WORK TASK: Search the data for the word "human" and copy out every line that has it.

THE INPUT:
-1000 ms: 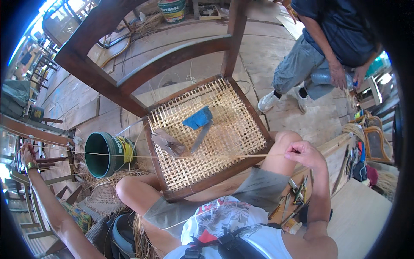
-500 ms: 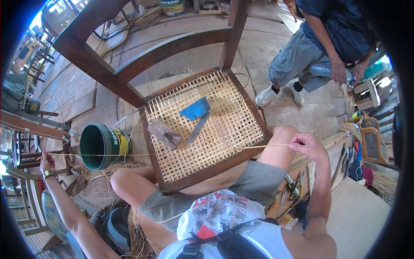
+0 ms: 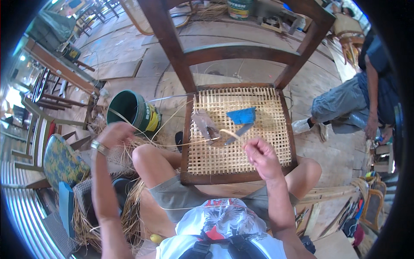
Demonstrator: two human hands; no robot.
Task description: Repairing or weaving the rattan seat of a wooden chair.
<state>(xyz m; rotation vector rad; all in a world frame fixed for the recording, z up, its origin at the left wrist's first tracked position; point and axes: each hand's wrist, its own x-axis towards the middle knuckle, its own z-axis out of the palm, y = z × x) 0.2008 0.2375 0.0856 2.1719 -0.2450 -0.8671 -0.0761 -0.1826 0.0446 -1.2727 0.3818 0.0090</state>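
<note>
- Cane strip (image 3: 230,134): we see its pale, curved length over the woven seat (image 3: 263,151) of the wooden chair (image 3: 241,52), leading to our right fingertips.
- Far left, we have a chair with a patterned cushion (image 3: 64,162) standing near our left arm.
- Our left hand (image 3: 114,139), with a watch (image 3: 100,147) at the wrist, is raised just left of our knee; it is blurred, so we cannot tell whether its fingers grip anything.
- Behind that hand, we see a green bucket (image 3: 153,115) tilted on its side, with thin strands passing near it.
- On the seat, from left to right, we find a brown bundle (image 3: 204,125), a grey blade (image 3: 239,134) and a blue piece (image 3: 242,115) touching the blade.
- Our right hand (image 3: 262,159) hovers above the seat's front part, thumb and forefinger pinching the strip.
- Far right, we see a co-worker in grey trousers (image 3: 338,101).
</note>
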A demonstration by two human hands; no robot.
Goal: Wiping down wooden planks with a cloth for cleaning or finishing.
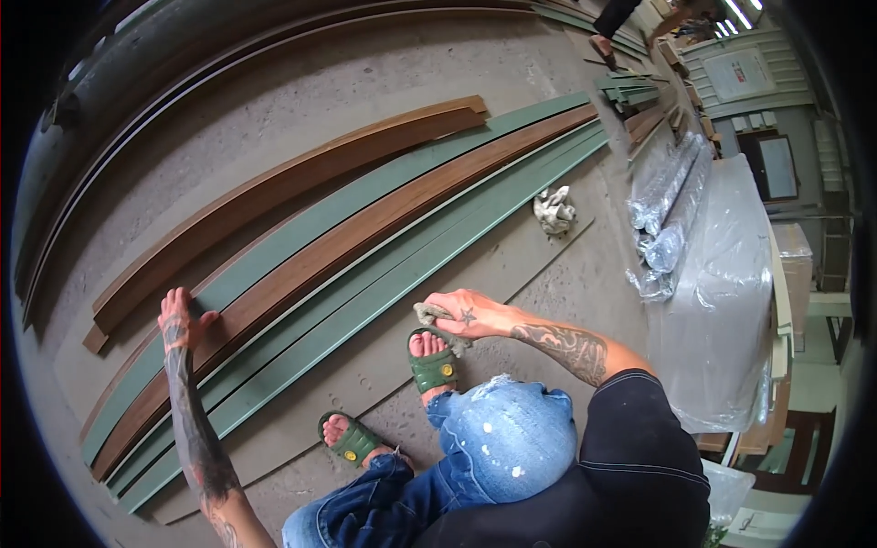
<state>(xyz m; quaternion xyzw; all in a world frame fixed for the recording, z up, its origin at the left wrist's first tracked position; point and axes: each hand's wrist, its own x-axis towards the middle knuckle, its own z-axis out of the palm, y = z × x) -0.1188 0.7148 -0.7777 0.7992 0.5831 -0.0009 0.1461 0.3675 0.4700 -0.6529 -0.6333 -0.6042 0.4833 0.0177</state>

ANSWER SPACE:
Demonstrator: two human hands; no robot.
A demonstration by two human hands; no robot.

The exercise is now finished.